▶ [EXERCISE DETAILS]:
A complete and exact copy of the data below is required.
══════════════════════════════
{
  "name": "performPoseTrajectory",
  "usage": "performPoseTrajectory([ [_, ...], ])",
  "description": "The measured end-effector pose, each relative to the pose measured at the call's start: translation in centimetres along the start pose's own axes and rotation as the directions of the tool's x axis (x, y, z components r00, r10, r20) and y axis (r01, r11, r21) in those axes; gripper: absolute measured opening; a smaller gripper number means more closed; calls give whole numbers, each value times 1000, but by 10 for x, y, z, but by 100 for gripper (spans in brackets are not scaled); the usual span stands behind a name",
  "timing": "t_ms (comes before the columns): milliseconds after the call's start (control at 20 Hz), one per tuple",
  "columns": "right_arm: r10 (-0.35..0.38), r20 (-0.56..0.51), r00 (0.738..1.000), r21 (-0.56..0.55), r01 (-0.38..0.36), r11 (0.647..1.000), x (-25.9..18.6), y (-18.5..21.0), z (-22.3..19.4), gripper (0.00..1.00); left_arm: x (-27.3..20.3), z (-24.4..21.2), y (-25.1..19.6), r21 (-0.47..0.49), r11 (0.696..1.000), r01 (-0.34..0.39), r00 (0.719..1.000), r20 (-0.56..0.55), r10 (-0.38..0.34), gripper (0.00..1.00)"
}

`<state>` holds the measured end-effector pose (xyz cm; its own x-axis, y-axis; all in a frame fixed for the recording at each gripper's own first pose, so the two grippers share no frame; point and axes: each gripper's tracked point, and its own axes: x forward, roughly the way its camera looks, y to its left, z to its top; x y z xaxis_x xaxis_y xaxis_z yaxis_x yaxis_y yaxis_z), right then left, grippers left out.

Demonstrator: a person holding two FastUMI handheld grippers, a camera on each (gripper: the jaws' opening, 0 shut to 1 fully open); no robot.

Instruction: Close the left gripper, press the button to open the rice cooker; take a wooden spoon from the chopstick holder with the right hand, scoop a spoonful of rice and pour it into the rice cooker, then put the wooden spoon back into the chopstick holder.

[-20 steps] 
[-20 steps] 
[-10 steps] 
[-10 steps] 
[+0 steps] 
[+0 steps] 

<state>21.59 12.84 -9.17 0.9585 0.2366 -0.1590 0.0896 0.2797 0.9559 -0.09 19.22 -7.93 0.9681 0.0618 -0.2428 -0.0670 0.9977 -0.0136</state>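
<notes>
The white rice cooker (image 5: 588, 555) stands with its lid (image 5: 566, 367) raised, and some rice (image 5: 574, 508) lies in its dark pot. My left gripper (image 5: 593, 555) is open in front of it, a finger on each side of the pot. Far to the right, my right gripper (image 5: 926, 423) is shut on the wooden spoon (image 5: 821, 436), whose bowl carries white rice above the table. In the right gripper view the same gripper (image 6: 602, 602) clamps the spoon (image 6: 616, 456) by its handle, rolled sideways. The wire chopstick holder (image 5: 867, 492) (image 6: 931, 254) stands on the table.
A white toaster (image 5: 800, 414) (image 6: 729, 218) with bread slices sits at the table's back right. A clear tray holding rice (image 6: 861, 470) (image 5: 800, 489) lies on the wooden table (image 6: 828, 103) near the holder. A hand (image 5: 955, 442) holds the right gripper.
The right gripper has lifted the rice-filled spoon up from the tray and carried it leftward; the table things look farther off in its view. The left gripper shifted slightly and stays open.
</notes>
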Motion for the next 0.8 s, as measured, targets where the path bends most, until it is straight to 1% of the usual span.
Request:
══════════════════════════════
▶ [EXERCISE RESULT]:
{
  "name": "performPoseTrajectory",
  "usage": "performPoseTrajectory([ [_, ...], ])",
  "description": "The measured end-effector pose, each relative to the pose measured at the call's start: translation in centimetres along the start pose's own axes and rotation as the directions of the tool's x axis (x, y, z components r00, r10, r20) and y axis (r01, r11, r21) in those axes; gripper: absolute measured opening; a smaller gripper number means more closed; calls give whole numbers, each value times 1000, but by 10 for x, y, z, but by 100 for gripper (spans in brackets are not scaled); the usual span stands behind a name",
  "timing": "t_ms (comes before the columns): milliseconds after the call's start (control at 20 Hz), one per tuple",
  "columns": "right_arm: r10 (-0.35..0.38), r20 (-0.56..0.51), r00 (0.738..1.000), r21 (-0.56..0.55), r01 (-0.38..0.36), r11 (0.647..1.000), x (-25.9..18.6), y (-18.5..21.0), z (-22.3..19.4), gripper (0.00..1.00); left_arm: x (-27.3..20.3), z (-24.4..21.2), y (-25.1..19.6), r21 (-0.47..0.49), r11 (0.696..1.000), r01 (-0.34..0.39), r00 (0.719..1.000), r20 (-0.56..0.55), r10 (-0.38..0.34), gripper (0.00..1.00)"
}

`<state>` holds the measured end-effector pose (xyz cm; its own x-axis, y-axis; all in a frame fixed for the recording at each gripper's own first pose, so the two grippers share no frame; point and axes: each gripper's tracked point, and its own axes: x forward, roughly the way its camera looks, y to its left, z to its top; x y z xaxis_x xaxis_y xaxis_z yaxis_x yaxis_y yaxis_z), right then left, grippers left out.

Demonstrator: a person holding two FastUMI handheld grippers, a camera on each (gripper: the jaws' opening, 0 shut to 1 fully open); no robot.

Instruction: Close the left gripper, press the button to open the rice cooker; take a wooden spoon from the chopstick holder with the right hand, scoop a spoonful of rice and pour it into the rice cooker, then put the wooden spoon back into the chopstick holder.

[-20 steps] 
[-20 steps] 
[-10 steps] 
[-10 steps] 
[+0 steps] 
[+0 steps] 

<state>21.59 12.84 -9.17 0.9585 0.2366 -0.1590 0.0896 0.2797 0.9559 -0.09 19.22 -7.93 0.9681 0.0618 -0.2428 -0.0670 0.9977 -0.0136</state>
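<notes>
The white rice cooker (image 5: 588, 555) stands with its lid (image 5: 566, 367) raised, and some rice (image 5: 574, 508) lies in its dark pot. My left gripper (image 5: 593, 555) is open in front of it, a finger on each side of the pot. Far to the right, my right gripper (image 5: 926, 423) is shut on the wooden spoon (image 5: 821, 436), whose bowl carries white rice above the table. In the right gripper view the same gripper (image 6: 602, 602) clamps the spoon (image 6: 616, 456) by its handle, rolled sideways. The wire chopstick holder (image 5: 867, 492) (image 6: 931, 254) stands on the table.
A white toaster (image 5: 800, 414) (image 6: 729, 218) with bread slices sits at the table's back right. A clear tray holding rice (image 6: 861, 470) (image 5: 800, 489) lies on the wooden table (image 6: 828, 103) near the holder. A hand (image 5: 955, 442) holds the right gripper.
The right gripper has lifted the rice-filled spoon up from the tray and carried it leftward; the table things look farther off in its view. The left gripper shifted slightly and stays open.
</notes>
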Motion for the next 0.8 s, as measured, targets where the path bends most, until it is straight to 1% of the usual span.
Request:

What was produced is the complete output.